About this task: Output the full listing below exactly; the images stay out.

___ Collected material

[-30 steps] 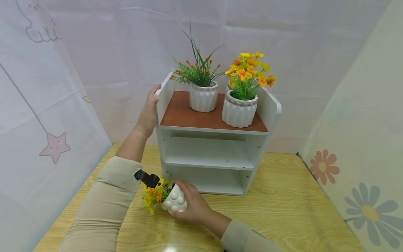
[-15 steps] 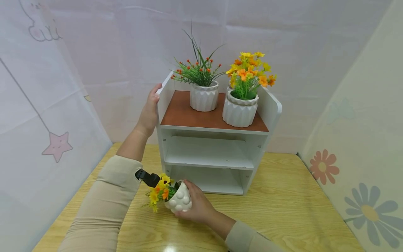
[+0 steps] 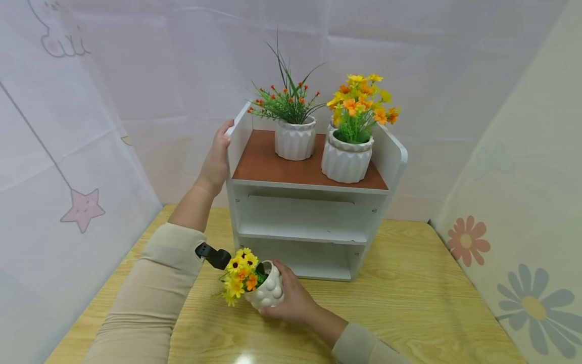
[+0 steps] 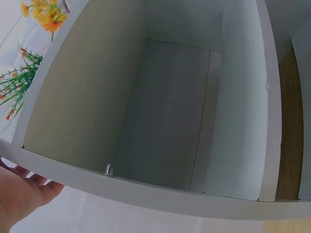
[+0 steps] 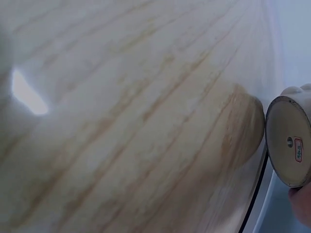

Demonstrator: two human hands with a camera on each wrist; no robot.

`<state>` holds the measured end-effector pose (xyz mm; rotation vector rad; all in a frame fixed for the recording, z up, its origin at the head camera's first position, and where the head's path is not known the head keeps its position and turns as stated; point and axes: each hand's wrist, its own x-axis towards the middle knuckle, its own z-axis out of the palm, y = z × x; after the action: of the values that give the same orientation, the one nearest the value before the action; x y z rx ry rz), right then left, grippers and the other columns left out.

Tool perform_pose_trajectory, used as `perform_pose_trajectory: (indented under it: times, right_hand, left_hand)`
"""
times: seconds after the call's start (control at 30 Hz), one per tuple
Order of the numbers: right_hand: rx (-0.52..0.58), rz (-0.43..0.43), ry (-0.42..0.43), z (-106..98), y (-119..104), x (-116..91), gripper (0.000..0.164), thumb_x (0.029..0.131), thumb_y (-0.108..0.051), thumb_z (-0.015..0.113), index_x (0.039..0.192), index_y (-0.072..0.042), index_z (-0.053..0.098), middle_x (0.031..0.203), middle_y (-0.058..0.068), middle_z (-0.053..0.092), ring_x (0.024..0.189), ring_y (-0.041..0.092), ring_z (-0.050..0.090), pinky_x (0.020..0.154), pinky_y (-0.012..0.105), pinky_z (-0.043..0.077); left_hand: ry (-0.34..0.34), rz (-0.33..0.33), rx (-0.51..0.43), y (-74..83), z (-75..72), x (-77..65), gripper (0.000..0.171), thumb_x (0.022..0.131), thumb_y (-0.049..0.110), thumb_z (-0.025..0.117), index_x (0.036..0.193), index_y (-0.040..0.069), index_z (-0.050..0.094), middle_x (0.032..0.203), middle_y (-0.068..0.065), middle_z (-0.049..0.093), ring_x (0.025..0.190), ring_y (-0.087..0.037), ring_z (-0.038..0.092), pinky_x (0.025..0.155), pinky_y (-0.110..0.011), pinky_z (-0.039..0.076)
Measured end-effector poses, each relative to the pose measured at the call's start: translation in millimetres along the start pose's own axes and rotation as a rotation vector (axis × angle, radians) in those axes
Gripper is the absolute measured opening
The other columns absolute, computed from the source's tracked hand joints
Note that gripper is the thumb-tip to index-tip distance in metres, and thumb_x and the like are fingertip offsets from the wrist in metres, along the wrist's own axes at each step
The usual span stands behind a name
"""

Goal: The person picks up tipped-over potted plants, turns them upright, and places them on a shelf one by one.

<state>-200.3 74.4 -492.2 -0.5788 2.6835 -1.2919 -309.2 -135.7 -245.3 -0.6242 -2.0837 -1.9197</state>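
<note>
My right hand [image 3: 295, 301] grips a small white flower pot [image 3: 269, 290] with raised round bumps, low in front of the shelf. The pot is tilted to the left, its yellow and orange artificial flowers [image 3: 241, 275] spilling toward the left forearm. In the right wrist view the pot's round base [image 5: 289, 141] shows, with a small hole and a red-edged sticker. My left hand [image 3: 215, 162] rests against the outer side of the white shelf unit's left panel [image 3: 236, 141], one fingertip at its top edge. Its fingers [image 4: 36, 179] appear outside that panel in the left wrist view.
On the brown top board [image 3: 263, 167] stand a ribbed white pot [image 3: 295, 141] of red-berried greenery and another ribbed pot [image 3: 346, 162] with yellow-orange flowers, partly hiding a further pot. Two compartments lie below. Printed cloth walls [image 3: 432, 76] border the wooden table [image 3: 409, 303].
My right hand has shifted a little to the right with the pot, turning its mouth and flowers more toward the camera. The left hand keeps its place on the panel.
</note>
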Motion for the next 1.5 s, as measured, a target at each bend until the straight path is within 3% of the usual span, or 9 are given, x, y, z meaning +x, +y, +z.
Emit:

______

Result for this task:
[-30 steps] 
[-15 steps] 
[+0 steps] 
[+0 steps] 
[+0 steps] 

Demonstrator: two human hands with a camera on each wrist; no robot.

`<state>` holds the measured end-effector pose (xyz mm; rotation vector rad; all in a frame fixed for the recording, z up, its origin at the head camera's first position, and where the head's path is not known the head keeps its position and turns as stated; point and axes: each hand's wrist, its own x-axis towards the middle knuckle, its own z-axis out of the palm, y = z × x; after the action: of the values that give the same orientation, the one nearest the value before the action; x y z rx ry rz), right then left, grippers and the other columns left out.

Tool perform_pose_trajectory, used as `perform_pose_trajectory: (indented under it: times, right_hand, left_hand)`
"""
times: seconds after the call's start (control at 30 Hz), one per tuple
Order of the numbers: right_hand: rx (-0.52..0.58), rz (-0.43..0.43), ry (-0.42..0.43), z (-106..98), y (-119..104), x (-116..91), gripper (0.000..0.164), thumb_x (0.029..0.131), thumb_y (-0.108..0.051), thumb_z (-0.015..0.113), index_x (0.039..0.192), index_y (-0.072..0.042), index_z (-0.053..0.098), middle_x (0.031..0.203), middle_y (-0.058..0.068), middle_z (-0.053..0.092), ring_x (0.024..0.189), ring_y (-0.041..0.092), ring_z (-0.050..0.090), pinky_x (0.020..0.154), pinky_y (-0.012..0.105), pinky_z (-0.043..0.077); left_hand: ry (-0.34..0.34), rz (-0.33..0.33), rx (-0.51..0.43), y (-74..83), z (-75..72), x (-77..65), gripper (0.000..0.171), thumb_x (0.022..0.131), thumb_y (-0.049..0.110), thumb_z (-0.025..0.117), index_x (0.036..0.193), index_y (-0.040..0.069), index_z (-0.050..0.094), middle_x (0.032..0.203), middle_y (-0.068..0.065), middle_z (-0.049..0.093), ring_x (0.025..0.190), ring_y (-0.087..0.037), ring_z (-0.038..0.092), pinky_x (0.025..0.155), pinky_y (-0.110..0.011), pinky_z (-0.039..0.076)
Measured end-effector poses, each relative to the pose measured at the call's start: translation in millimetres along the start pose's own axes and rotation as a rotation vector (axis × angle, radians) in those axes
Gripper is the absolute measured opening
The other columns absolute, computed from the source's tracked hand joints
Note that gripper is the thumb-tip to index-tip distance in metres, and thumb_x and the like are fingertip offsets from the wrist in metres, along the wrist's own axes at each step
The usual span stands behind a name
"""

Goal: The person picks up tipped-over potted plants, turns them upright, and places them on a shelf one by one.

<state>-200.3 74.4 -492.2 -0.5788 2.6835 -1.2919 -309.2 -135.7 -245.3 -0.6242 -2.0837 -1.9197</state>
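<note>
My right hand [image 3: 295, 301] grips a small white flower pot [image 3: 269, 290] with raised round bumps, low in front of the shelf. The pot is tilted to the left, its yellow and orange artificial flowers [image 3: 241, 275] spilling toward the left forearm. In the right wrist view the pot's round base [image 5: 289, 141] shows, with a small hole and a red-edged sticker. My left hand [image 3: 215, 162] rests against the outer side of the white shelf unit's left panel [image 3: 236, 141], one fingertip at its top edge. Its fingers [image 4: 36, 179] appear outside that panel in the left wrist view.
On the brown top board [image 3: 263, 167] stand a ribbed white pot [image 3: 295, 141] of red-berried greenery and another ribbed pot [image 3: 346, 162] with yellow-orange flowers, partly hiding a further pot. Two compartments lie below. Printed cloth walls [image 3: 432, 76] border the wooden table [image 3: 409, 303].
My right hand has shifted a little to the right with the pot, turning its mouth and flowers more toward the camera. The left hand keeps its place on the panel.
</note>
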Motion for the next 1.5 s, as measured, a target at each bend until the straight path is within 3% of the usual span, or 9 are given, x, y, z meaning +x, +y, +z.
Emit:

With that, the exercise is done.